### Assignment
The listing below holds a line with "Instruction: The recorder" and a line with "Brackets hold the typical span". Reproduce those two lines exactly, plus everything between them.

### Data for review
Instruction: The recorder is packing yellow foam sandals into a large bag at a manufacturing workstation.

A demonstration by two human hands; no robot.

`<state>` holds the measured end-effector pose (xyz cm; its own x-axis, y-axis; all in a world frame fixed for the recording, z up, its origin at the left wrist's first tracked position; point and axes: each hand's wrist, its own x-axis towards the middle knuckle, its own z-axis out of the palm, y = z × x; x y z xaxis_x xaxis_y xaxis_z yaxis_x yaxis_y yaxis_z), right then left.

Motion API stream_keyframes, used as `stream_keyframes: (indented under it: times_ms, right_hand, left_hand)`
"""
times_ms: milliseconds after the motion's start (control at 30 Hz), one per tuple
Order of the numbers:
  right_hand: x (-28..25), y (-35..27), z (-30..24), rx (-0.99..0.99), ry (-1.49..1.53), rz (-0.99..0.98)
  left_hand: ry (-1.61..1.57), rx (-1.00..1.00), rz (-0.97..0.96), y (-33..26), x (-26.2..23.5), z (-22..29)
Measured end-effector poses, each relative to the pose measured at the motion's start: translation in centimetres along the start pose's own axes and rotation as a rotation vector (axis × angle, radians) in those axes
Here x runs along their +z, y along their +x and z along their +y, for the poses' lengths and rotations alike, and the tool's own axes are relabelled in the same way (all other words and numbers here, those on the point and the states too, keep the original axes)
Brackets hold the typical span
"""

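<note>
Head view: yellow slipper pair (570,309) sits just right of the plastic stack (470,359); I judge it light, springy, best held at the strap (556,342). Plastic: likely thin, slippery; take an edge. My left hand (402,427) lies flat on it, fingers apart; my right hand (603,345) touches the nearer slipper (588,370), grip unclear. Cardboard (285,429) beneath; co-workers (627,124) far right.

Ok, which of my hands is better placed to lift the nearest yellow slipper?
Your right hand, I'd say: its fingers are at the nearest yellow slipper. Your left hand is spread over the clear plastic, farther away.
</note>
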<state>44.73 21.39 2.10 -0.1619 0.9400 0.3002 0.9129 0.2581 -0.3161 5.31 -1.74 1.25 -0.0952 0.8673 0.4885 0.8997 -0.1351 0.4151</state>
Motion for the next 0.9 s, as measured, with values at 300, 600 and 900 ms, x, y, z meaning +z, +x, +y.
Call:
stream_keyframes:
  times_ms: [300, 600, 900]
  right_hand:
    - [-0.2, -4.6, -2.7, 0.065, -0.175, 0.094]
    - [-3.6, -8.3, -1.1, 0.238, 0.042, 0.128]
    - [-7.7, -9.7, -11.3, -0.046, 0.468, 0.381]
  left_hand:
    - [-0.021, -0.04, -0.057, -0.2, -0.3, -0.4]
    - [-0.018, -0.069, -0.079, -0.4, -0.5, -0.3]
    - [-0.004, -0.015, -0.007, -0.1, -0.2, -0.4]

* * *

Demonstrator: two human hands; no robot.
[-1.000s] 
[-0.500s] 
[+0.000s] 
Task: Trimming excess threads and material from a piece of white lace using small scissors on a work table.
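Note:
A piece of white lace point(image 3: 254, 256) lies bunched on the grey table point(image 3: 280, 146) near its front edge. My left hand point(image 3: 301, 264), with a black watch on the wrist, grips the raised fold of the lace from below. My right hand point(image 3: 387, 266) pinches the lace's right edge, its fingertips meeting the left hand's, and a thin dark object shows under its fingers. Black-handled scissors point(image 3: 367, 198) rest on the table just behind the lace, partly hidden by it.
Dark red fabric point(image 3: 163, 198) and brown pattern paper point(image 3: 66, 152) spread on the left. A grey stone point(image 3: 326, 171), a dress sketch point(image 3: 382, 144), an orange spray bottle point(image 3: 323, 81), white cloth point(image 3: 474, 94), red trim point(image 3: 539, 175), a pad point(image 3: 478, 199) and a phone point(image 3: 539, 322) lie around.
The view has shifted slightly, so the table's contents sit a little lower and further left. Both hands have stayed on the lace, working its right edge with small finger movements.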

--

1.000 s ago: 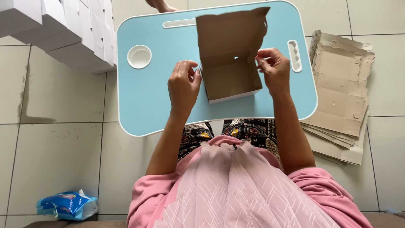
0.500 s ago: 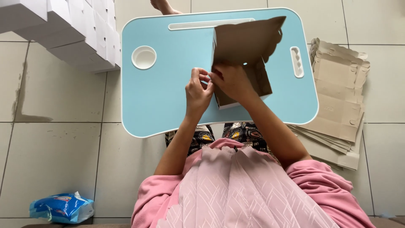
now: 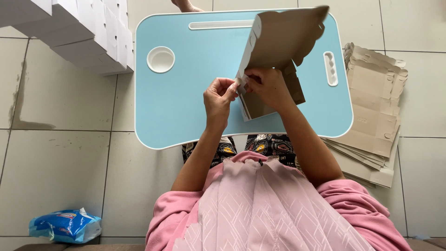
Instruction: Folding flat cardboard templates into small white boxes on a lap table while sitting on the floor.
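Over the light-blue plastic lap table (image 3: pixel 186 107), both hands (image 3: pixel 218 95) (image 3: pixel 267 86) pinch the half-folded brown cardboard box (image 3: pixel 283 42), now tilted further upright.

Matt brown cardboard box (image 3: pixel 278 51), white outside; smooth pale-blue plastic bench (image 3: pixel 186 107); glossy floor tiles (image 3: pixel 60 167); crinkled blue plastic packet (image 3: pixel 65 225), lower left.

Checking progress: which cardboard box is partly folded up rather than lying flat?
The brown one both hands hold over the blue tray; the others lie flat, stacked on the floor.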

### Response box
Instruction: The recorder is packing yellow foam sandals into a large bag at a manufacturing workstation.

A demonstration by two human hands; no robot.

`<state>` holds the measured end-effector pose (xyz cm; its own x-axis, y-axis; all in a world frame fixed for the recording, z up, its origin at the left wrist's first tracked position; point and axes: each hand's wrist, its own x-axis towards the middle knuckle, its own z-axis out of the palm, y = z × x; x y z xaxis_x xaxis_y xaxis_z yaxis_x yaxis_y yaxis_z), right then left.

Motion API stream_keyframes, used as `stream_keyframes: (indented under it: times_ms, right_hand, left_hand)`
"""
times_ms: milliseconds after the motion's start (control at 30 Hz), one per tuple
Order of the numbers:
  right_hand: x (-28..25), y (-35..27), z (-30..24), rx (-0.99..0.99), ry (-1.49..1.53), rz (-0.99..0.98)
  left_hand: ry (-1.61..1.57), rx (-1.00..1.00), rz (-0.97..0.96), y (-33..26), x (-26.2..23.5), z (-22..29)
Measured end-effector poses, each relative to the pose measured at the motion's start: translation in centimetres along the start pose's own axes and rotation as a rotation vector (axis × angle, radians) in those axes
Here x runs along their +z, y along their +x and z along their +y, for the poses' lengths and rotations alike, and the tool's own axes are relabelled in the same way (all other words and numbers here, those on the point and the states too, keep the original axes)
Brackets hold the typical span

What the exercise required is now done.